Talking with Customers about Antibiotic Use and Other Poultry-Production Practices

GLOBAL - Today’s consumers face a bewildering array of labels and marketing claims when purchasing poultry products — particularly as it relates to antibiotics.
calendar icon 13 June 2016
clock icon 3 minute read

The industry needs to move away from the “all-or-nothing” message on antibiotic use that confuses consumers and pits producers against each other, said Alan Sterling, director of marketing for Wayne Farms, a B2B poultry producer based in Oakwood, Georgia.

Communicate facts

One of the keys to engaging consumers is to communicate facts in a way that they can relate to and connects with them on a visceral level — using words and explanations that relate to their life experiences.

“Consumers want an emotional conversation and to believe that we have their best interests at heart and put them before our interests,” Sterling told Poultry Health Today.

Extensive research studies on consumer decision-making shows that consumers don’t want to hear about the science behind their food — they are looking for the assurance that their poultry is raised humanely and is safe to eat.

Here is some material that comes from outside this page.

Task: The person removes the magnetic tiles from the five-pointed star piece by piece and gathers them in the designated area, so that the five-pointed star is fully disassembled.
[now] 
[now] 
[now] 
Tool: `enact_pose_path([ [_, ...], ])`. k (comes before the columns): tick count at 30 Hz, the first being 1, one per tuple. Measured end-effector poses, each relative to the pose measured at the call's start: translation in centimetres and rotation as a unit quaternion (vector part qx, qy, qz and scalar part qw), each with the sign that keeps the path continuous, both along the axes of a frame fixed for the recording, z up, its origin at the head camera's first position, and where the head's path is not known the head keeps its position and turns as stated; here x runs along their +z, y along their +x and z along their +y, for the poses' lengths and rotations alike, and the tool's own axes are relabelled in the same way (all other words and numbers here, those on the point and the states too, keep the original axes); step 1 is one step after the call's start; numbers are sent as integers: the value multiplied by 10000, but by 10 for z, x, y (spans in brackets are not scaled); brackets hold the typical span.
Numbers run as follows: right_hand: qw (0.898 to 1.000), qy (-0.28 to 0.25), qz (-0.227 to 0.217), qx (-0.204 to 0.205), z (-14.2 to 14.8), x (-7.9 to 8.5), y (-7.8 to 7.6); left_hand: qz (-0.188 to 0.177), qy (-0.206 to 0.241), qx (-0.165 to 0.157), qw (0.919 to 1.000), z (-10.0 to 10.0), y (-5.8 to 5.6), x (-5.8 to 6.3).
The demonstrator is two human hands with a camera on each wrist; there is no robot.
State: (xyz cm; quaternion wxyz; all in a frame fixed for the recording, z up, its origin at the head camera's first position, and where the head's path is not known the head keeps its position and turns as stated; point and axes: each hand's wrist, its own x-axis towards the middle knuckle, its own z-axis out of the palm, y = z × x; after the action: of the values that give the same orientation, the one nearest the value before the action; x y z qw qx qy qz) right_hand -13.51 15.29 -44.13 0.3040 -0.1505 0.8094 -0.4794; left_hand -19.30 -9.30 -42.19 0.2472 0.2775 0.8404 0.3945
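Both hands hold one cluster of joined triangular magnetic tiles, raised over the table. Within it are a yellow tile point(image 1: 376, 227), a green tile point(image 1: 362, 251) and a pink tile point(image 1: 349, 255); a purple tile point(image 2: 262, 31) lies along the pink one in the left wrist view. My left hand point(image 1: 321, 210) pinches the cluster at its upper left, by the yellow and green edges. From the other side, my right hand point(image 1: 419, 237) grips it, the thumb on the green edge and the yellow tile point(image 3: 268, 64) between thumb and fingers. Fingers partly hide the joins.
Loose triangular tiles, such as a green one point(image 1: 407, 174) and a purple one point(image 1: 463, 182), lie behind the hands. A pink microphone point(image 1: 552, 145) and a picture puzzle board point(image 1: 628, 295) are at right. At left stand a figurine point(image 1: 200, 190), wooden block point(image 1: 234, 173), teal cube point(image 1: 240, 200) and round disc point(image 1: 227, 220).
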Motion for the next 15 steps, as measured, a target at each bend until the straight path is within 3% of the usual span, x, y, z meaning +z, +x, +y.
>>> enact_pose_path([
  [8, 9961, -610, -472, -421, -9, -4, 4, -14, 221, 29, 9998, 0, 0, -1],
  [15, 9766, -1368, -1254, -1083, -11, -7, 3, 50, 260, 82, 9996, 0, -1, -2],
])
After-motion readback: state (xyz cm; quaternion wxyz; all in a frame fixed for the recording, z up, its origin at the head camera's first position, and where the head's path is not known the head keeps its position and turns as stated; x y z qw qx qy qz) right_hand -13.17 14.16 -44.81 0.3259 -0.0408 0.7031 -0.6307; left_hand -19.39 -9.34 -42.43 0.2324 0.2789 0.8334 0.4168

“The poultry industry needs to come up with a position on antibiotics that is clearly communicated, [one] that people can understand and that is consistent with consumer values,” Sterling said. That, in turn, will allow them to make rational decisions about the poultry products they purchase.

Gain trust

In order to gain consumer trust, Sterling thinks the poultry industry needs to develop a universal position or certification on antibiotic use that everyone understands.

“We have a dramatic need for something like the Good Housekeeping Seal of Approval — a designation that signifies and guarantees quality so consumers can say, if you can assure me that’s what you do and why you do it — that fits my value system,” Sterling said.

Developing a consistent, industry-wide position on antibiotic use and animal welfare will build trust with consumers, Sterling explained, adding, “It needs to be well communicated so that people can understand it while remaining consistent with consumer values.”